韓国の地方新聞のひとつ畿湖日報が学生の間で、風船から吸引するタイプの薬物、通称「ハッピーバルーン」が蔓延しており、大学祭で販売されていることもあるとする記事を2017年5月26日に同紙電子版で掲載している。
名前を聞いただけでは未知の薬物かと考えてしまうが、実は日本でも2016年2月に厚生労働省が指定薬物とし医療用途以外の目的での製造や輸入、販売、所持、使用等が禁止された「一酸化二窒素(亜酸化窒素)」のようだ。
国内では2015年ごろに流行
畿湖日報によるとバーやクラブなどで一酸化二窒素を詰めた風船が「ハッピーバルーン」という名称で取引されており、5月25日にはソウルにある私立大学の慶熙大学校の大学祭でも販売されているとの通報があったという。大学側が学生に購入を控えるよう呼びかける事態にまでなったようだが、同紙は一酸化二窒素が韓国で薬物に指定されておらず、単なるガスとしてオンライン上などでも簡単に入手できてしまうことが蔓延の理由ではないかと推測していた。
J-CASTヘルスケアが日本に住む20代の韓国人男性にハッピーバルーンを知っているか取材をしたところ、「自分は聞いたことがない」と話す。
「今まで(大手の一般向け)ニュースなどでは見たことがないので、裏で密かに流行っているものではないでしょうか」
そもそも一酸化二窒素は麻酔効果があることで知られる。吸入すると顔の筋肉が痙攣し、笑っているように見えるため「笑気ガス」「笑気麻酔」とも呼ばれる。大量に使用すると血圧の上昇などを引き起こすため大規模な外科手術などではあまり使用されないが、歯科では麻酔として利用されている。

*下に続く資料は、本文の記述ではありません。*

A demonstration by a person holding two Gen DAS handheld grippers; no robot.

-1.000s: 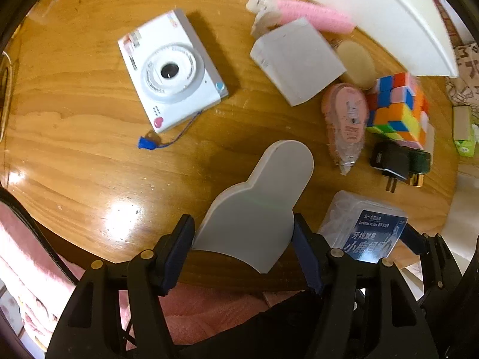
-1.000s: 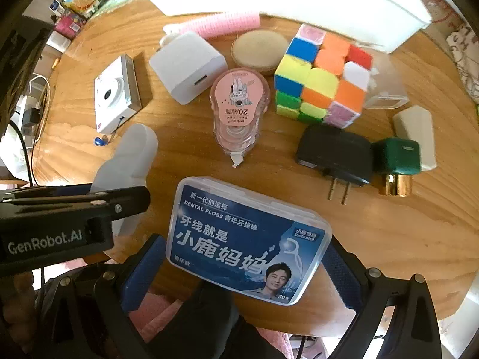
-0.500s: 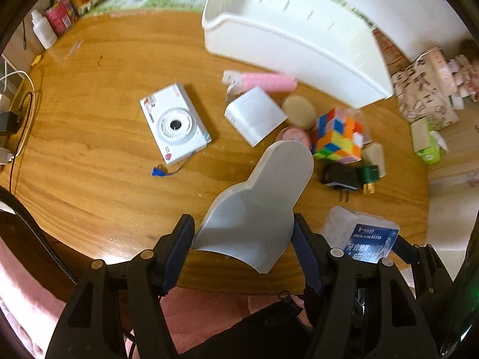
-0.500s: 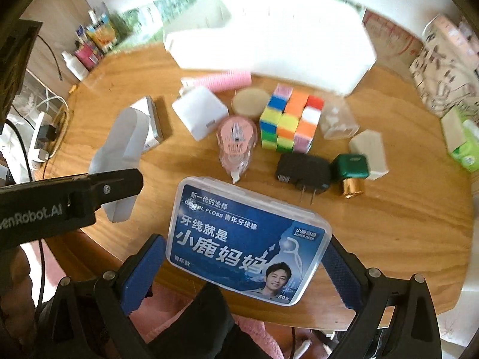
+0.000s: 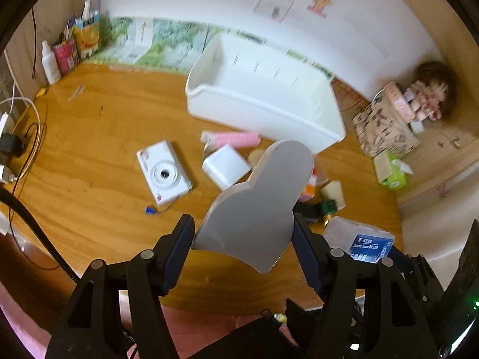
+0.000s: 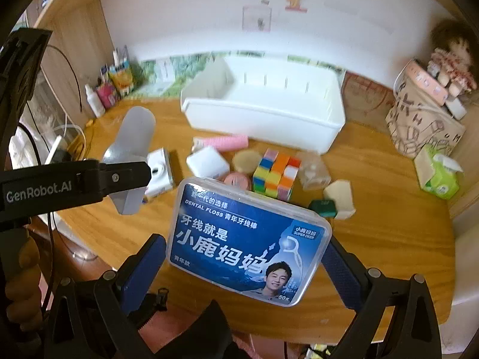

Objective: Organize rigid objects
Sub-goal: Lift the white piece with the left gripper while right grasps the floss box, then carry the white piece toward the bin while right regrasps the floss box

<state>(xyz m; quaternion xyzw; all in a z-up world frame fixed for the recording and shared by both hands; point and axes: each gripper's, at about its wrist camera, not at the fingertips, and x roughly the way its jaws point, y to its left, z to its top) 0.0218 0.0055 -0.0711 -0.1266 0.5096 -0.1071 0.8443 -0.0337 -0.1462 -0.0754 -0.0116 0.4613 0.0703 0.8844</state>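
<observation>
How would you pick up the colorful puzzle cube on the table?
Grip the puzzle cube across two opposite flat side faces, coming down from above. Its top is clear, but a tan round disc and a clear plastic piece crowd its sides, so turn the gripper toward the freer faces.

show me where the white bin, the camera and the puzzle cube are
white bin (image 6: 263,119): right wrist view, on its front wall.
camera (image 5: 164,173): left wrist view, on its lens ring.
puzzle cube (image 6: 274,176): right wrist view, on its near top face.
</observation>
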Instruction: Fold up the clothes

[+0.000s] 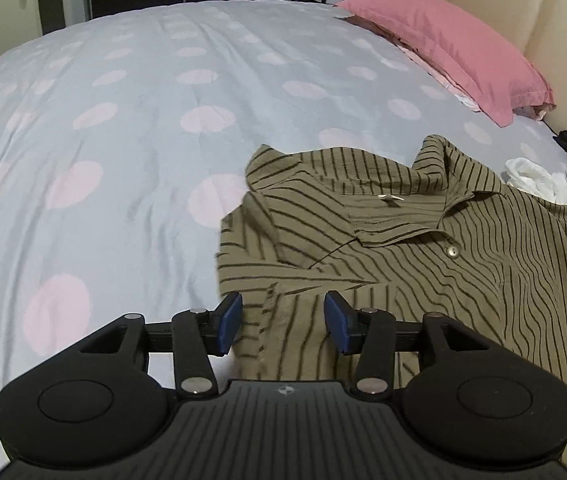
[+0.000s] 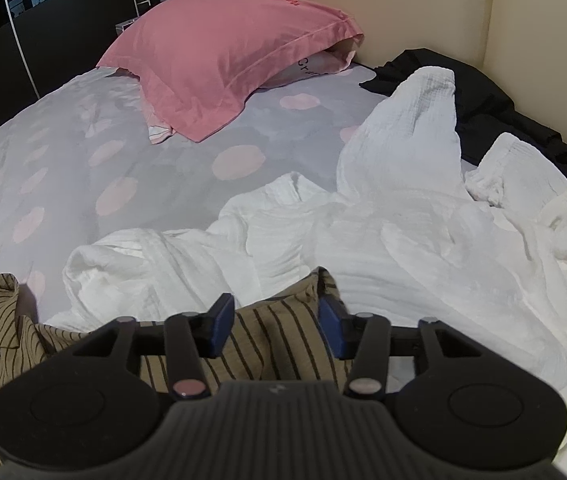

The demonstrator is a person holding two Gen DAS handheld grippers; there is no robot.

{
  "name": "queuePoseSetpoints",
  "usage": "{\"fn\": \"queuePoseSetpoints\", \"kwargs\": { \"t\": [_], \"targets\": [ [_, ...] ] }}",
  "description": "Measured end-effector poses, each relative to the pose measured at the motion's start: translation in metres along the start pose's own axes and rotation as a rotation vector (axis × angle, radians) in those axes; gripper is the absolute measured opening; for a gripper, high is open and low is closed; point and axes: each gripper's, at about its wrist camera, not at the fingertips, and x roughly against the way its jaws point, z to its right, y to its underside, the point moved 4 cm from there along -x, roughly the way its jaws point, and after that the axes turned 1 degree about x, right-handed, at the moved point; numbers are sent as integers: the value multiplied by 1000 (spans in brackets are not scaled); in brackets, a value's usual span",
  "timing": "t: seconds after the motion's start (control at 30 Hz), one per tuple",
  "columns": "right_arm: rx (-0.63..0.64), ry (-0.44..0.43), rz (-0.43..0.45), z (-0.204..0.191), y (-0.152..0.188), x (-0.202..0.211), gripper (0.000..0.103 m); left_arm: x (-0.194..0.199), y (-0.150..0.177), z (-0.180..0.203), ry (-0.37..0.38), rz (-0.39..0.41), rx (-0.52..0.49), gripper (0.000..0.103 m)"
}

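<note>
On the bed (image 1: 123, 92), both hand-held grippers, left (image 1: 282, 322) and right (image 2: 275, 322), are hanging wide over the striped shirt's (image 1: 423, 264) edges, bedspread lying bare leftward.

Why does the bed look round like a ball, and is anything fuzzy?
Left wrist view: the fisheye lens bends the bedspread into a dome; the striped shirt is sharp, slightly smeared at its left edge. Right wrist view: same bending, dim corners, and the white garment looks washed out.
</note>
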Motion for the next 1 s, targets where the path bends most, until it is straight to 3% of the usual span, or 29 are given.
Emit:
{"fn": "queuePoseSetpoints", "kwargs": {
  "t": [0.03,0.13,0.2,0.4,0.53,0.7,0.83,1.0],
  "targets": [
    [-1,0,-2,1,0,0,51,0,0,0,18,-3,14,20],
    [-6,5,-1,3,0,0,51,4,-5,1,41,19,46,2],
    [-10,10,0,4,0,0,51,14,-10,-2,60,46,80,1],
    [-20,17,9,9,-1,3,51,59,-27,-28,25,175,156,1],
    [-25,17,17,9,-2,6,51,95,-33,-66,-82,262,240,1],
    [-20,21,14,10,-2,4,51,128,-26,-125,-243,296,393,1],
    [-16,28,10,9,-1,2,51,135,-8,-171,-371,261,497,0],
    [0,26,8,10,0,-1,51,122,13,-214,-511,195,546,0]
  ]
}}
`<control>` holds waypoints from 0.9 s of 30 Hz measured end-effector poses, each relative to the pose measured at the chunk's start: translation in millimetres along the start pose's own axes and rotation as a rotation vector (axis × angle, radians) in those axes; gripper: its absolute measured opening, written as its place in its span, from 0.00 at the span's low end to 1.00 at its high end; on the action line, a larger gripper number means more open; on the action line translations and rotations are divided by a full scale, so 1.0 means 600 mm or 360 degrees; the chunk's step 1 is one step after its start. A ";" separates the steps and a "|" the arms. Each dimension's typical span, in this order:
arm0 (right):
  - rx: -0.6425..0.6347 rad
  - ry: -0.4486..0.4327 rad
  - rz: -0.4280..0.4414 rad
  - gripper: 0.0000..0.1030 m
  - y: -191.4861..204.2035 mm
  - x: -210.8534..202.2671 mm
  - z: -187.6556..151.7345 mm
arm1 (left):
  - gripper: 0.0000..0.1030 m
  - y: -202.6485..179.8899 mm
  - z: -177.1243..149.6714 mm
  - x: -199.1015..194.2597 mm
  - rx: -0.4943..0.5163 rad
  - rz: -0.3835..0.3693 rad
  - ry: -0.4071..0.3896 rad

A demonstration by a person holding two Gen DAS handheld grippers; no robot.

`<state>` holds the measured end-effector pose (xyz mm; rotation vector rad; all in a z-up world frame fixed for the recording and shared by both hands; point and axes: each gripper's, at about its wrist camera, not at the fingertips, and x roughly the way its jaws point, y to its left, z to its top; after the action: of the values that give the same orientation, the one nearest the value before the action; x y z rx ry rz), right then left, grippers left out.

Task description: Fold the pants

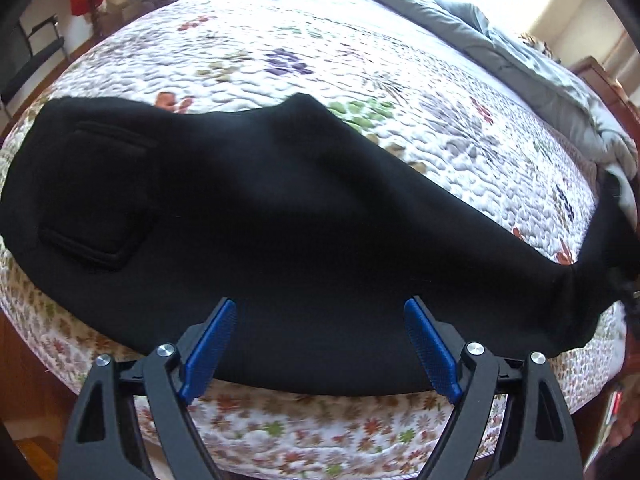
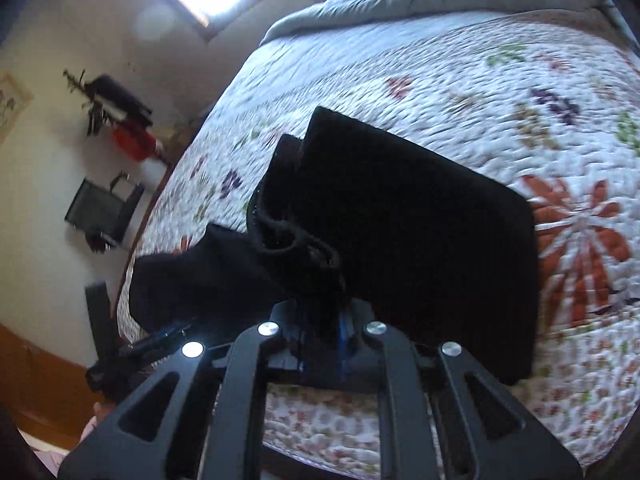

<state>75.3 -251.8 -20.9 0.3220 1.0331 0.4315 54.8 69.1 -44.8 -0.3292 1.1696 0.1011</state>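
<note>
Left gripper (image 1: 316,344) gapes wide over black pants (image 1: 280,216), lying left-right on the quilt (image 1: 360,64); right gripper (image 2: 324,328) pinches their bunched hem.

A bed (image 1: 280,40) covered by a floral quilt (image 1: 360,80) carried black pants (image 1: 280,200) and a rumpled grey duvet (image 1: 520,52) at its far end

black pants (image 1: 280,208), white floral quilt (image 1: 320,40), grey duvet (image 1: 520,52)
</note>
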 end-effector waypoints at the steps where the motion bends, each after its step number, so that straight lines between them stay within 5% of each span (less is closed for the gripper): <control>1: -0.0025 0.0033 0.0005 0.10 0.018 0.020 -0.004 | 0.84 0.009 0.001 -0.002 -0.0017 -0.0012 0.0000; 10: -0.0240 0.0302 0.0040 0.12 0.145 0.163 -0.050 | 0.84 0.061 0.004 -0.012 -0.0129 -0.0087 -0.0003; 14: -0.0281 0.0443 0.0037 0.27 0.157 0.217 -0.081 | 0.84 0.067 0.005 -0.003 -0.0150 -0.0107 0.0026; 16: -0.0271 0.0522 0.0115 0.45 0.154 0.222 -0.095 | 0.84 0.063 0.006 0.006 -0.0154 -0.0132 0.0055; 20: -0.0235 0.0519 0.0290 0.54 0.143 0.179 -0.100 | 0.84 0.039 0.007 0.030 -0.0154 -0.0224 0.0142; 27: -0.0088 0.0268 0.0160 0.56 0.045 0.047 -0.081 | 0.88 -0.040 -0.004 0.070 -0.0045 -0.0192 0.0233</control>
<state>39.8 -211.7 -53.3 0.2924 1.1702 0.5847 75.4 41.9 -79.4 -0.4369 1.2909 -0.0122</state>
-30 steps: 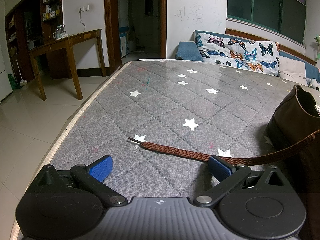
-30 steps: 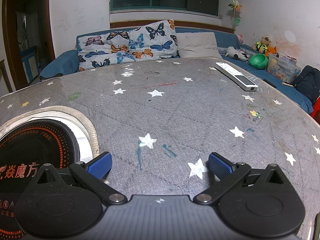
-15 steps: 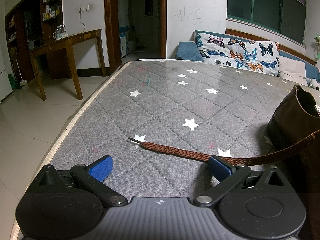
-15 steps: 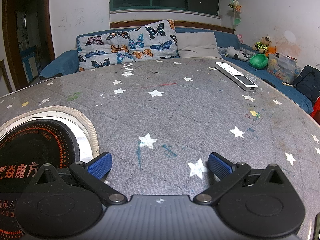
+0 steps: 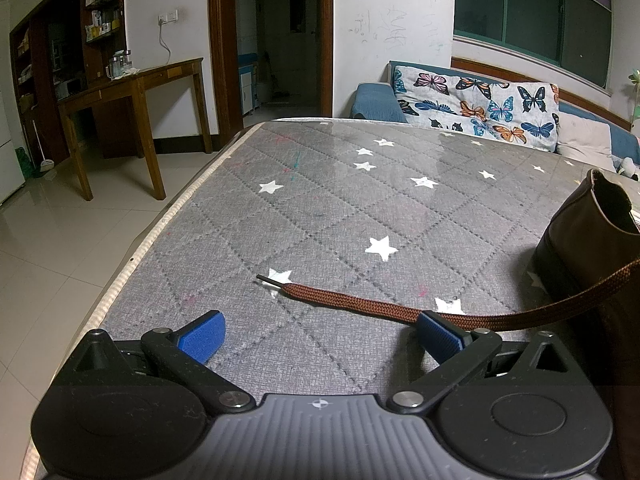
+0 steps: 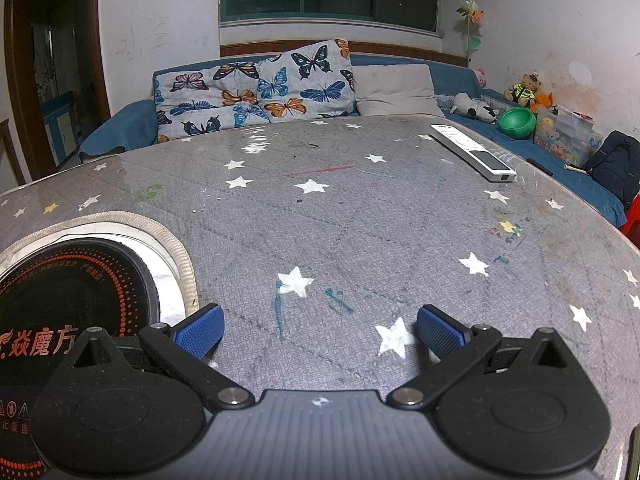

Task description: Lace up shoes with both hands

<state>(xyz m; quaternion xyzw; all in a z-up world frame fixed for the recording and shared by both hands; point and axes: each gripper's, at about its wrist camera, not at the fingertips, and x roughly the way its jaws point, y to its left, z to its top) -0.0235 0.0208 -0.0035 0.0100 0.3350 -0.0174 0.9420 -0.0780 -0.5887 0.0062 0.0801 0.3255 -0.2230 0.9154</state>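
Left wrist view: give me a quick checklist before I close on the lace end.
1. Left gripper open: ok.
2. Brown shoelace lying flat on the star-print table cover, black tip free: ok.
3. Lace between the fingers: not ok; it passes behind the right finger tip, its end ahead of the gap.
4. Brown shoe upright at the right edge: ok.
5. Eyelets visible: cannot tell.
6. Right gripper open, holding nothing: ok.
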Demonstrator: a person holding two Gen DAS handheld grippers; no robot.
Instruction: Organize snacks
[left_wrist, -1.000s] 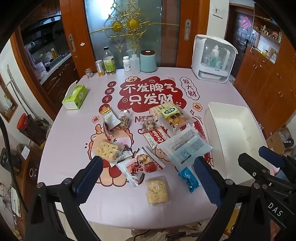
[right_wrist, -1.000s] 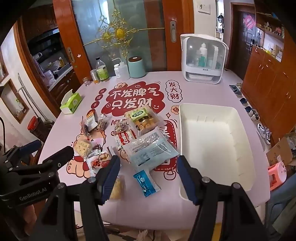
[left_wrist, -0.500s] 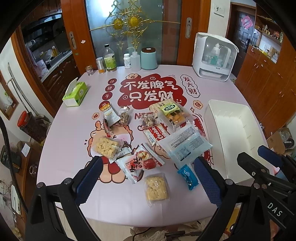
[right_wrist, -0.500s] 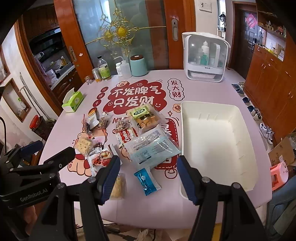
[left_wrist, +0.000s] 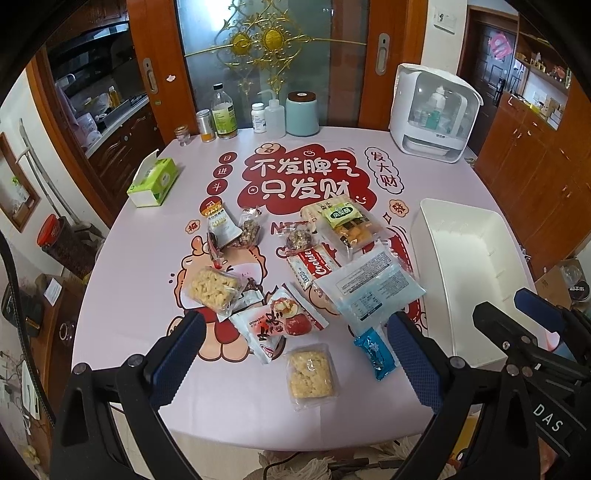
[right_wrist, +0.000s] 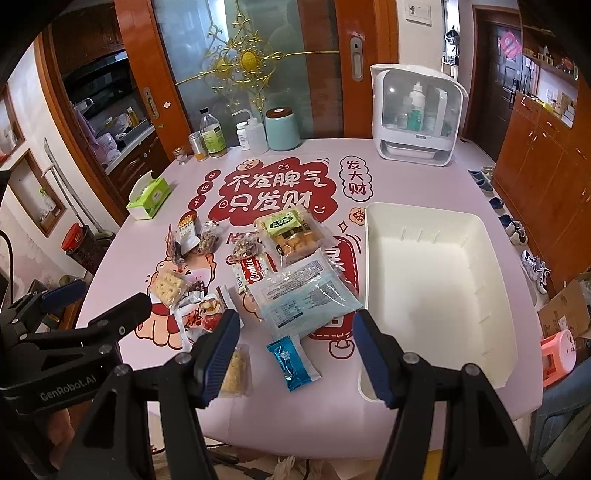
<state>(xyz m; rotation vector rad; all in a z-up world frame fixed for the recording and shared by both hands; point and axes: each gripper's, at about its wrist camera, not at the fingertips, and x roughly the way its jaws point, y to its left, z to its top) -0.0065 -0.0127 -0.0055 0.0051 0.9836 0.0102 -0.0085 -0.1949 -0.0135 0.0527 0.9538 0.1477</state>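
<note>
Several snack packs lie in the middle of the pink table. Among them are a large pale blue packet, a small blue sachet, a yellow cracker pack, a red and white pack, a Cookie box and a green-labelled pastry pack. To their right stands an empty white bin. My left gripper hovers open above the near snacks. My right gripper is open above the sachet and holds nothing.
A green tissue box sits at the table's left. Bottles, jars and a teal canister line the far edge, with a white appliance at the far right. Wooden cabinets and a glass door surround the table.
</note>
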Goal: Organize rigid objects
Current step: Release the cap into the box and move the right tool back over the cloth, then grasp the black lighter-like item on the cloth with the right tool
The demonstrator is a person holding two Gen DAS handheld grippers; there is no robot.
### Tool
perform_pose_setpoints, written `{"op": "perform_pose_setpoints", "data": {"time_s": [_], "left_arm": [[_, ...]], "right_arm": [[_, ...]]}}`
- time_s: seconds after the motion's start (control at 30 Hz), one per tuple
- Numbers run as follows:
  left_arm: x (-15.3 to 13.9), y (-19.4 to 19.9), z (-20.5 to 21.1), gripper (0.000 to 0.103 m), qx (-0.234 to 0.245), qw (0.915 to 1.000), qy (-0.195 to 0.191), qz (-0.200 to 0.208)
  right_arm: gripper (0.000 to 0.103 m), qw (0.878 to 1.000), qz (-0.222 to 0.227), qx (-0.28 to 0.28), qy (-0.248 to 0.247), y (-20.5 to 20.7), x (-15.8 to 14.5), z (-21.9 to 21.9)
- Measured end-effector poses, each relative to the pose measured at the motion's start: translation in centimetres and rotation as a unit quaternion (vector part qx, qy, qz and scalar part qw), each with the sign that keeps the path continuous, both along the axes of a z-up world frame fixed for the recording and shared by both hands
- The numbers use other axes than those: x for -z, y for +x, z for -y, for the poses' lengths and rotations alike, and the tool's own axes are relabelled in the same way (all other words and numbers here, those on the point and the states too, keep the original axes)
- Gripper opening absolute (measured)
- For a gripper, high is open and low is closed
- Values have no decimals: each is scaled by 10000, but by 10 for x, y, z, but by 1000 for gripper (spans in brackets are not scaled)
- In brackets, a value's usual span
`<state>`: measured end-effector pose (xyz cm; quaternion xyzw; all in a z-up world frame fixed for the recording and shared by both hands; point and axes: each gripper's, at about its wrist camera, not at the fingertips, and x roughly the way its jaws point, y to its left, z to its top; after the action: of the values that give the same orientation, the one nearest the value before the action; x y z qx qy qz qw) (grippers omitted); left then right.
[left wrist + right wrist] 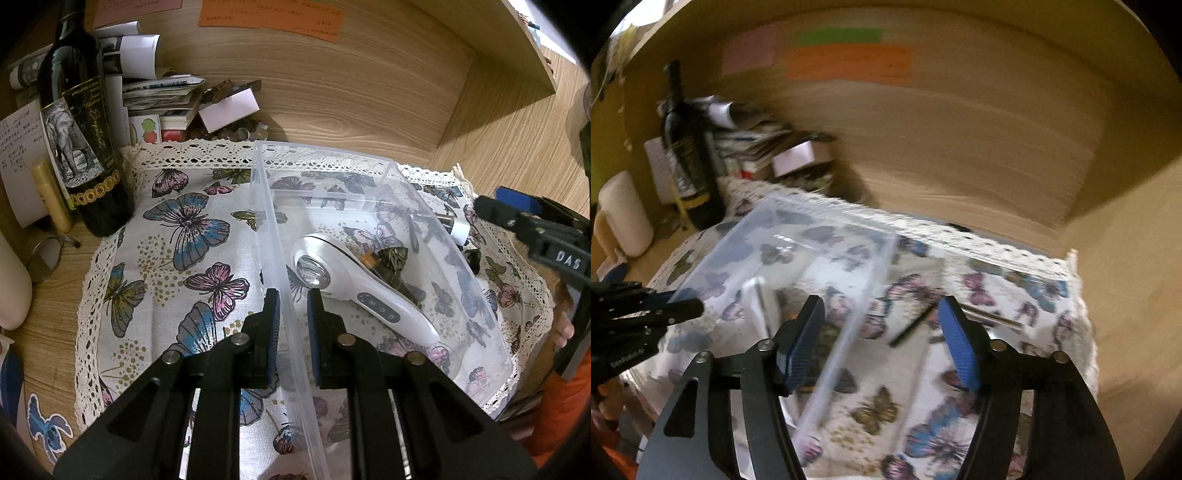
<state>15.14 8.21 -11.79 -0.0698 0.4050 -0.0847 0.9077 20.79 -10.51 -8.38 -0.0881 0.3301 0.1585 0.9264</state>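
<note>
A clear plastic bin point(388, 192) stands on a butterfly-print cloth point(177, 236) with a lace edge, spread over a wooden desk point(48, 332) that is walled in by a wood-grain back panel point(351, 92) and a side panel on the right. To the left the cloth runs close to a dark wine bottle point(79, 147) and a heap of papers and cards point(162, 92), so that side is crowded; the cloth left of the bin lies bare, and in the right wrist view the stretch of cloth right of the bin is open too, apart from a thin dark stick point(912, 328) and a metal rod point(993, 317) lying on it. The left gripper point(291, 314) is clenched on the bin's near long wall — one pad outside, one inside, the thin rim pinched between them. Inside the bin, just beyond the inner pad, lies a white handheld device point(354, 291) with a round metal head and a row of buttons on its handle, resting against a dark, crumpled object point(395, 262) behind it. The right gripper point(882, 336) is released, its blue pads standing wide apart over the bin's right wall and the cloth beside it, with nothing gripped; that view is blurred.
</note>
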Motion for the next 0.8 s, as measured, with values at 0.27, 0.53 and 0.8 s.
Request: {"op": "perform_pose_setpoints", "data": {"time_s": [0.27,0.53,0.8], "left_arm": [[0,0,0,13,-1,10000,5,0],[0,0,0,13,-2,10000,2,1],[0,-1,0,13,2,10000,6,1]], "right_arm": [[76,9972,-208,717,6,-4,18,44],[77,9902,-825,1112,-193,-4,62,71],[77,9844,-1188,1298,-81,15,88,85]]}}
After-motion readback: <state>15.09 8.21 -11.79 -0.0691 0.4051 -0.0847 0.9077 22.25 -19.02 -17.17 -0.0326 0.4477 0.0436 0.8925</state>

吸入すると陶酔感や多幸感が得られるため違法薬物の代替品として利用され、海外では英国やタイなどで若者による乱用が問題となった。日本でも「シバガス(SIVAGUS)」などの名称で2015年ごろに出回り始め、表向きは自転車タイヤの充填用ガスなどとして販売され、各自治体の薬物担当部署などから吸入の危険性を訴える発表が相次いだ。